The mechanism: what epoll does, and how
Everything above rests on one Linux facility. epoll exists to answer a single question cheaply: of the thousands of sockets I'm watching, which have something for me right now? You tell it once which sockets you care about, then ask it — over and over — for just the ready ones.
What the kernel holds. You register each socket once into an interest list. When a packet arrives, the kernel adds that socket to a ready list. When the loop asks, it gets the ready list back — already built.
It works in three moves. You register each socket once, at setup. The kernel watches them for you: when a packet for a socket arrives, a small callback appends that socket to a ready list — so the list is built as data arrives, not when you ask. Then the loop waits: it sleeps at zero CPU until at least one socket is ready, and wakes with only the ready ones handed back. No scanning, no busy-polling.
That last part is the whole trick. The cost of a wait is proportional to how many sockets are ready, not how many you're watching. The older select() and poll() got this wrong — they re-checked every socket on every call, so cost grew with the total. epoll keeps the registration persistent and the ready list pre-built, which is the entire reason one core can babysit hundreds of thousands of sockets at once. (epoll is Linux-only; kqueue on macOS/BSD and IOCP on Windows do the same job, which is why libuv wraps all three behind one interface.)

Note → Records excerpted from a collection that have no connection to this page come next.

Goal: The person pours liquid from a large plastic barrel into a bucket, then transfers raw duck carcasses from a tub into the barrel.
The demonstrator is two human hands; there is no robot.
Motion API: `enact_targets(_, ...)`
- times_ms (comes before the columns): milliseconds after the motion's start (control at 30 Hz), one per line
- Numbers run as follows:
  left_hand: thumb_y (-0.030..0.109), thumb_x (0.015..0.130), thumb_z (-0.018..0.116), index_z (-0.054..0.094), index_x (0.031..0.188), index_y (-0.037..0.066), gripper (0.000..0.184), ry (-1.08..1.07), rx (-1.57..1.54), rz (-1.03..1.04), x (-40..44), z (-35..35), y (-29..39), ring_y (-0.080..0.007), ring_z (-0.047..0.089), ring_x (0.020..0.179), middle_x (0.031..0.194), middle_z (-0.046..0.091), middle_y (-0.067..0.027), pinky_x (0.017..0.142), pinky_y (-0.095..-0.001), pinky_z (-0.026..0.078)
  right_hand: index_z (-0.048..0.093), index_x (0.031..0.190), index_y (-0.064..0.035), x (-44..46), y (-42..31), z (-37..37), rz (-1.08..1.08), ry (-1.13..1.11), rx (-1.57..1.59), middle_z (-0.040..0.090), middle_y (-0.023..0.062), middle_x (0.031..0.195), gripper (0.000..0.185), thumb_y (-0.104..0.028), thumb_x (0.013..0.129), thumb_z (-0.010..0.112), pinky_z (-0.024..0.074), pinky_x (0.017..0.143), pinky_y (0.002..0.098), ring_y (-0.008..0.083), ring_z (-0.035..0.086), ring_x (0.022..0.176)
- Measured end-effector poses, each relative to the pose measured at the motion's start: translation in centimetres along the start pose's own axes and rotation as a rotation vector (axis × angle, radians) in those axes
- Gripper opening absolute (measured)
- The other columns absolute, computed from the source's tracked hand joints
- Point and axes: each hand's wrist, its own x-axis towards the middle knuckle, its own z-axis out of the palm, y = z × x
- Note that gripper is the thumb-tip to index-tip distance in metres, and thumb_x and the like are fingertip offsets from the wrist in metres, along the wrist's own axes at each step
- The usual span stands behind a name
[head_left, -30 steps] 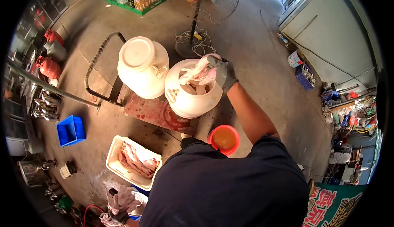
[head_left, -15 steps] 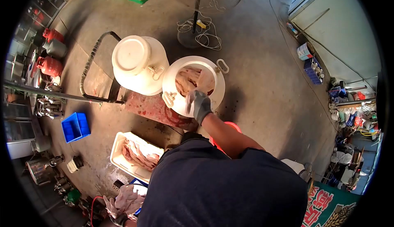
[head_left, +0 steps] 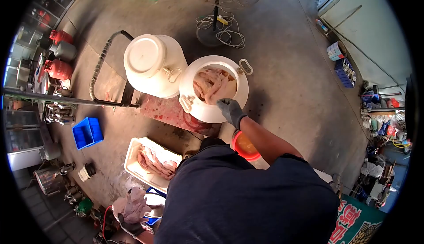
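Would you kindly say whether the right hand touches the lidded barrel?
Apart: the head view shows the open barrel between the right hand and lidded barrel.

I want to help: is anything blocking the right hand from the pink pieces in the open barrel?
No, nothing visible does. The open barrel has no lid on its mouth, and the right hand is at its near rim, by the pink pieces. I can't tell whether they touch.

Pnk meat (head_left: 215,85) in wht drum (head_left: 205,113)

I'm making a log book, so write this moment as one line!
right hand: at open barrel rim | left hand: holding pinkish bundle | barrel: meat inside
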Motion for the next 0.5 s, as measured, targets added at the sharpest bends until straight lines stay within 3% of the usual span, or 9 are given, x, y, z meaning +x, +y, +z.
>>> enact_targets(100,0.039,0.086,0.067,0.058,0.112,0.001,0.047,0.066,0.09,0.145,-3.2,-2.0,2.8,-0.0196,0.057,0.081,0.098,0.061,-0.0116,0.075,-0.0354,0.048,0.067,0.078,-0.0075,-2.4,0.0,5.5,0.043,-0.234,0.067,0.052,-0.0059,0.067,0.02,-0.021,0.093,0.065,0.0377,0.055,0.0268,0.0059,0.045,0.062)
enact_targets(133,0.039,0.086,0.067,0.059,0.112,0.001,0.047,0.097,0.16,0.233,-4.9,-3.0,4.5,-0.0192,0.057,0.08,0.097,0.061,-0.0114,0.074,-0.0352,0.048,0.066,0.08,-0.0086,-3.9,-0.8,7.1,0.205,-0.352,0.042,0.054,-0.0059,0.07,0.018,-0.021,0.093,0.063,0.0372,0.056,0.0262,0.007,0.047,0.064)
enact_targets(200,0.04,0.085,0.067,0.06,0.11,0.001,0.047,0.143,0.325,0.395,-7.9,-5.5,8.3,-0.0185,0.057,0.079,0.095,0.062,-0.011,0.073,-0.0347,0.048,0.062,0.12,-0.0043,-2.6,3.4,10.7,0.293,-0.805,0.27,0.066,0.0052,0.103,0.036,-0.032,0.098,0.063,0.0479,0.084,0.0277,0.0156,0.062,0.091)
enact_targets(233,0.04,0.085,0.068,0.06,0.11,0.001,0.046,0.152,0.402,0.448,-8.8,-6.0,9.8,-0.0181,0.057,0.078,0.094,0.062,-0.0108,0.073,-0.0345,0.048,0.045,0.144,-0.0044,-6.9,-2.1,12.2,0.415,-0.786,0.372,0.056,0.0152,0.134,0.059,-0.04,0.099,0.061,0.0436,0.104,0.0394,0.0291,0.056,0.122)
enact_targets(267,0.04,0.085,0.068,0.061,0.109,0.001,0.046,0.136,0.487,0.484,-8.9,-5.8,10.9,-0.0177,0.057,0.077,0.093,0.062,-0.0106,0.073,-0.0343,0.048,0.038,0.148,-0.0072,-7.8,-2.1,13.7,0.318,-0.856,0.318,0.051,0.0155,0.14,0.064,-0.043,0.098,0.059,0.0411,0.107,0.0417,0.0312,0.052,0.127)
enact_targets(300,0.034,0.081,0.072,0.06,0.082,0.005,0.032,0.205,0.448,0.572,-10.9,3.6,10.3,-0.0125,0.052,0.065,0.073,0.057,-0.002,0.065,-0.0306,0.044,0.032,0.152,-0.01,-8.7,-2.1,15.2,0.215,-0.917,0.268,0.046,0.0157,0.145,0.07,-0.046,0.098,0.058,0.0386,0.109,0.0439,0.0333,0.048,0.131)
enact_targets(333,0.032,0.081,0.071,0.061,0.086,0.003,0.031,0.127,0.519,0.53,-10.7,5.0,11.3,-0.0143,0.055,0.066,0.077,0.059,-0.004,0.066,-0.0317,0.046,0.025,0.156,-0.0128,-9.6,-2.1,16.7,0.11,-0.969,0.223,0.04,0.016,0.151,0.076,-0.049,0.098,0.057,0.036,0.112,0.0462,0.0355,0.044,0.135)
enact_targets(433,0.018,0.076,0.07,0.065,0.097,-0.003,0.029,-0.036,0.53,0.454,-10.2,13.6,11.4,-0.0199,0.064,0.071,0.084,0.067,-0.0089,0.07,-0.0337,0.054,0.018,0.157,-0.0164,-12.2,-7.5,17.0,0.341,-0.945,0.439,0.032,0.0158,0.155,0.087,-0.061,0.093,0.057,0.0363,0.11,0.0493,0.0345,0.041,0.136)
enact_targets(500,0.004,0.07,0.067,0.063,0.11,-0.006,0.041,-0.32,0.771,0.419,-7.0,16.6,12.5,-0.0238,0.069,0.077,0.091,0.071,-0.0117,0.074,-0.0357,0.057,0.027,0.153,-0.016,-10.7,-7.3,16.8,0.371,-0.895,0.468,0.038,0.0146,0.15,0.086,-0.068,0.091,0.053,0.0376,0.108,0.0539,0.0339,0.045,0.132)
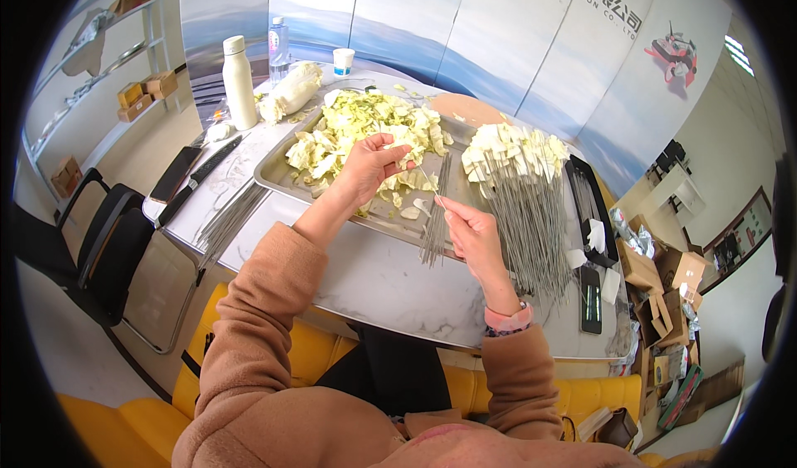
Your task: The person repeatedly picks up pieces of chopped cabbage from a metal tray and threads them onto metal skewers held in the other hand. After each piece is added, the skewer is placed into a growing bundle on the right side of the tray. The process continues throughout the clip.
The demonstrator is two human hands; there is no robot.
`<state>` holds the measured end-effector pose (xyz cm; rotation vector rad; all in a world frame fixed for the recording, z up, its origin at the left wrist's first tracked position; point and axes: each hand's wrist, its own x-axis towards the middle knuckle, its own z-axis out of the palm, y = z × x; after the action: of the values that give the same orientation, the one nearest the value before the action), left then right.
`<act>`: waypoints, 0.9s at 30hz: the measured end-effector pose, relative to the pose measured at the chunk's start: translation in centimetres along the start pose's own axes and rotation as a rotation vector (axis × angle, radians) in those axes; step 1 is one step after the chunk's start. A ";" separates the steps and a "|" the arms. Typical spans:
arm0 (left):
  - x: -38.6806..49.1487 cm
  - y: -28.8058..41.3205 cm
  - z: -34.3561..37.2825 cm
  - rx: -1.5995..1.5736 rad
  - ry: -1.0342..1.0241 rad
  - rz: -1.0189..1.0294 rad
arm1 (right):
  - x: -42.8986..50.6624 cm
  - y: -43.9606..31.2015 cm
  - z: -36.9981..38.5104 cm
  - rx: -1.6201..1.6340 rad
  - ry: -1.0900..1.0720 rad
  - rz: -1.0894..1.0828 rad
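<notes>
Over the metal tray [274, 172], my left hand [373, 160] pinches what looks like a small cabbage leaf piece, partly hidden by the fingers. My right hand [470, 228] holds a thin metal skewer [428, 178] between thumb and forefinger, its far end pointing up-left to my left fingers. Behind my left hand is a heap of torn napa cabbage leaves [367, 116] in the tray. Loose skewers [434, 234] lie across the tray's front edge, beside my right hand. To the right, many skewers [529, 225] carry cabbage pieces [510, 150] at their far ends.
At left lie a knife [205, 172], a phone [177, 174] and a skewer bundle [233, 219]. A white bottle [239, 85], a water bottle [279, 51], a whole napa cabbage [292, 91] and a paper cup [343, 61] stand behind. A black box [601, 244] and another phone [590, 300] are at right.
</notes>
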<state>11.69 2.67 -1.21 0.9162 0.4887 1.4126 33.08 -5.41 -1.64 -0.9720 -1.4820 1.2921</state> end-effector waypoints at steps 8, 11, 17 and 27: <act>-0.6 -0.2 1.3 -0.043 0.075 -0.063 | 0.0 -0.1 0.1 0.001 0.020 -0.010; -0.2 -0.9 0.5 -0.016 0.062 -0.092 | 0.0 -0.2 0.4 -0.003 0.023 -0.004; -0.2 -0.7 0.6 0.054 -0.073 -0.156 | 0.0 -0.2 0.2 0.015 0.022 0.009; -0.1 -1.5 0.9 -0.033 -0.049 -0.155 | 0.0 0.0 0.1 0.009 0.028 -0.007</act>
<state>13.36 2.46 -1.86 0.8657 0.4873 1.2512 32.96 -5.49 -1.63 -0.9749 -1.4555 1.2744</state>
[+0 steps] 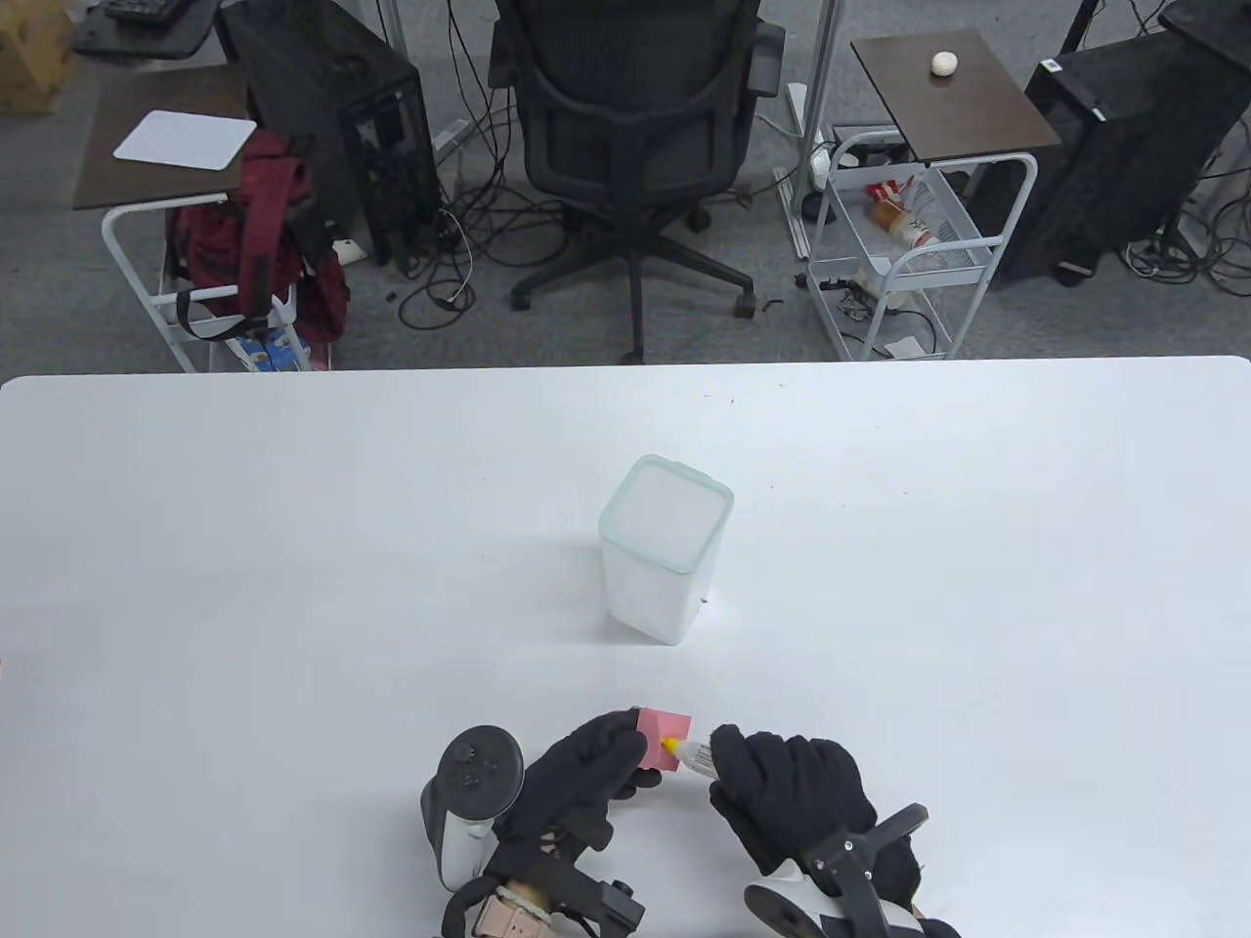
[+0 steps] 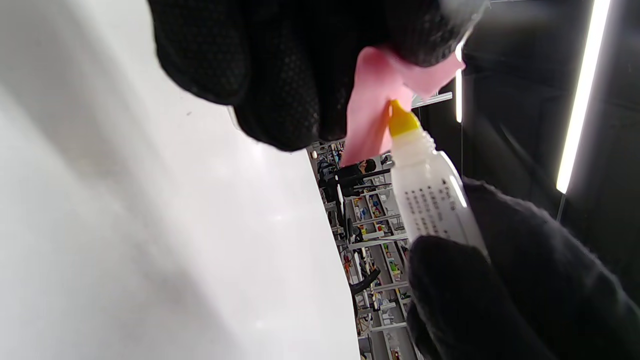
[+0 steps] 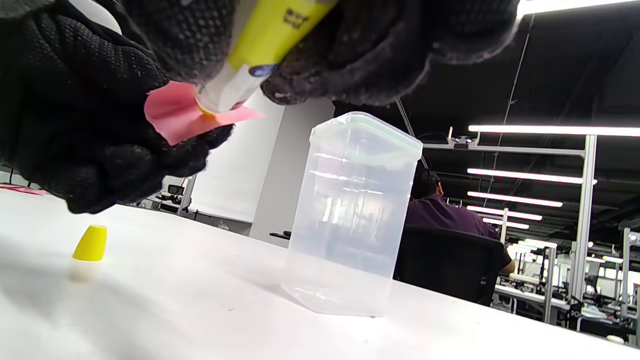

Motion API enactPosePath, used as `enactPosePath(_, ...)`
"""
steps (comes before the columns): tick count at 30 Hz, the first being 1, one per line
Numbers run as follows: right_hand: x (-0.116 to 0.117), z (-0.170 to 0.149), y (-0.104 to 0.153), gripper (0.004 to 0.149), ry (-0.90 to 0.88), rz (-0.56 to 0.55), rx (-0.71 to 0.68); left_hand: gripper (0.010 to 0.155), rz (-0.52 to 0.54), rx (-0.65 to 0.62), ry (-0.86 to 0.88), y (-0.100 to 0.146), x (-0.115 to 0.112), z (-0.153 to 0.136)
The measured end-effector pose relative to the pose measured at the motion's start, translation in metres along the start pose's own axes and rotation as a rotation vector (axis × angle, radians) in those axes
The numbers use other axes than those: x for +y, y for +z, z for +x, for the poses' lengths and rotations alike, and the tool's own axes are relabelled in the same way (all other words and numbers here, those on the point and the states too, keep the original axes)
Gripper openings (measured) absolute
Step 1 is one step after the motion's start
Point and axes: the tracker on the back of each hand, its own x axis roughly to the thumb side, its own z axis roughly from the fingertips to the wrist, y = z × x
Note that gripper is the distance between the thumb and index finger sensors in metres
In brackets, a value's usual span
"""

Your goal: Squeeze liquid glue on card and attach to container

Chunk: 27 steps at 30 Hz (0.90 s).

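My left hand [image 1: 586,782] holds a small pink card [image 1: 665,735] above the table near the front edge; the card also shows in the left wrist view [image 2: 370,120] and the right wrist view [image 3: 175,117]. My right hand [image 1: 792,791] grips a white glue bottle [image 1: 696,757] with a yellow nozzle, its tip touching the card's face [image 2: 402,120]. The bottle also shows in the right wrist view [image 3: 260,45]. A clear lidded plastic container [image 1: 663,562] stands upright mid-table, beyond both hands [image 3: 350,215]. The yellow cap [image 3: 90,243] stands on the table to the left.
The white table [image 1: 293,586] spreads wide around the container. Beyond its far edge are an office chair [image 1: 635,127], side tables and a wire cart [image 1: 909,244].
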Motion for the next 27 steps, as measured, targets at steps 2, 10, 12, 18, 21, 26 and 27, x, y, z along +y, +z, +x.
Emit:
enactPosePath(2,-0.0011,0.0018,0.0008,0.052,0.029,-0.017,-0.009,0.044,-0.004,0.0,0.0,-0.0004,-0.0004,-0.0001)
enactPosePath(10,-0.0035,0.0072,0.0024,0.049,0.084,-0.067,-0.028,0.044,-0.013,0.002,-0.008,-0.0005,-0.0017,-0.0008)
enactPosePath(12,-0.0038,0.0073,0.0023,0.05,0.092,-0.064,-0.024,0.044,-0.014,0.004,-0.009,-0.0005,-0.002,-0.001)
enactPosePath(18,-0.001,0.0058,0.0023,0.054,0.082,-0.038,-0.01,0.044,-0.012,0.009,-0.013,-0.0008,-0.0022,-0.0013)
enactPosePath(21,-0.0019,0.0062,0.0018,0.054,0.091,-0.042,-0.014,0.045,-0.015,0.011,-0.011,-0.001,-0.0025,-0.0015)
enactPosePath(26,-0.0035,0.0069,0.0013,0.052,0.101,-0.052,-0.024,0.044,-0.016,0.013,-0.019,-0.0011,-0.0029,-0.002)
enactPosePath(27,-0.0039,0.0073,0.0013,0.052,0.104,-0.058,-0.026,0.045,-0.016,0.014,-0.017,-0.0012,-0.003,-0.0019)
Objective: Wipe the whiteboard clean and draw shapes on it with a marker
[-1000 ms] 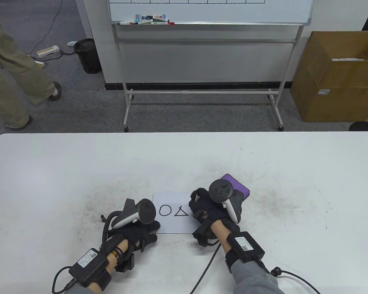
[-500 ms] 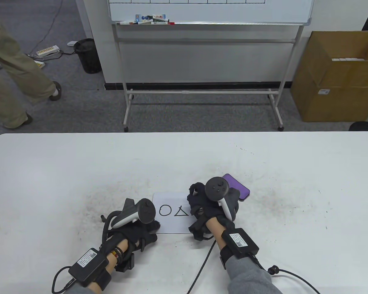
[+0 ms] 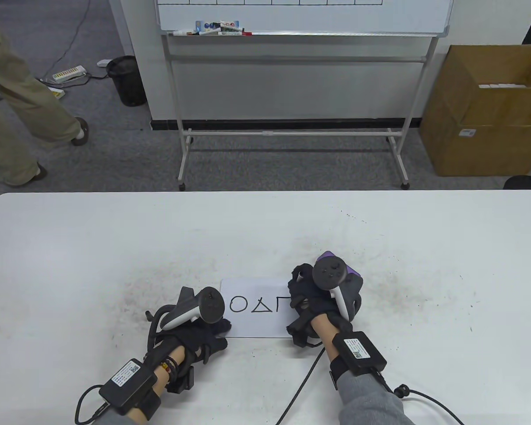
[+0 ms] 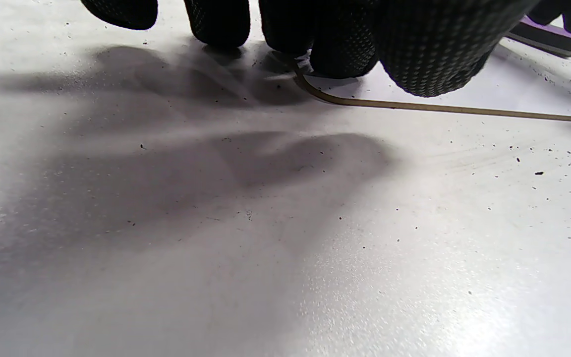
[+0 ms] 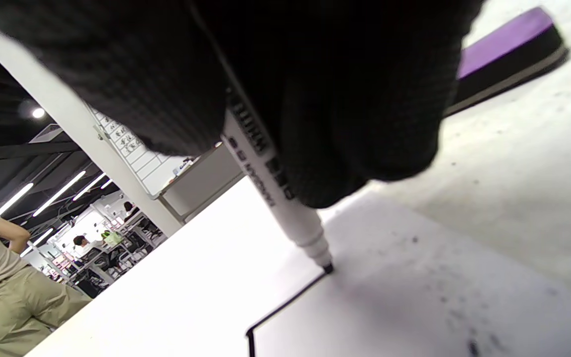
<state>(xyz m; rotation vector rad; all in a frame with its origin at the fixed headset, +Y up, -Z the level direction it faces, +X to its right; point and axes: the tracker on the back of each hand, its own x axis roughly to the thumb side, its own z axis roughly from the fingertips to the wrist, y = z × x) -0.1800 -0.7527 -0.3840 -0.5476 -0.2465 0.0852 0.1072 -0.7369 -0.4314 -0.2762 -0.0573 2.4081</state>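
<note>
Marker (image 5: 275, 198) pinched by right hand (image 3: 323, 292) fingers, label unreadable, left hand (image 3: 203, 330) flat on whiteboard (image 3: 256, 325)

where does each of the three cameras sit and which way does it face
Table view: above and behind the person, looking down and forward at the table; shows left hand, right hand and both forearms.
Left wrist view: low under the left wrist, looking across the tabletop; gloved fingertips on the small whiteboard.
Right wrist view: tilted under the right hand, looking at the marker tip on the board.
Shared: all three show the purple eraser.
</note>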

The whole machine, assembled
Read bottom to top, the layers click together. The OS exposes non-blocking I/O so a thread is never frozen on one socket. epoll turns that into something usable, letting the thread sleep cheaply and wake only for ready sockets, with the kernel maintaining the ready list via callbacks the whole time. An event loop built on that pair lets one thread, on one core, attend to tens of thousands of connections. Nginx packages the loop as a configurable proxy and runs one per core; Node.js packages the same loop for your own code, adding a thread pool for the blocking odds and ends. And Nginx often sits out front of a fleet of Node processes, spreading the load — the top layer balancing across copies of the layer below.
One thread, a million connections. Not magic — just the refusal to let a thread sit frozen while there is other work it could be doing.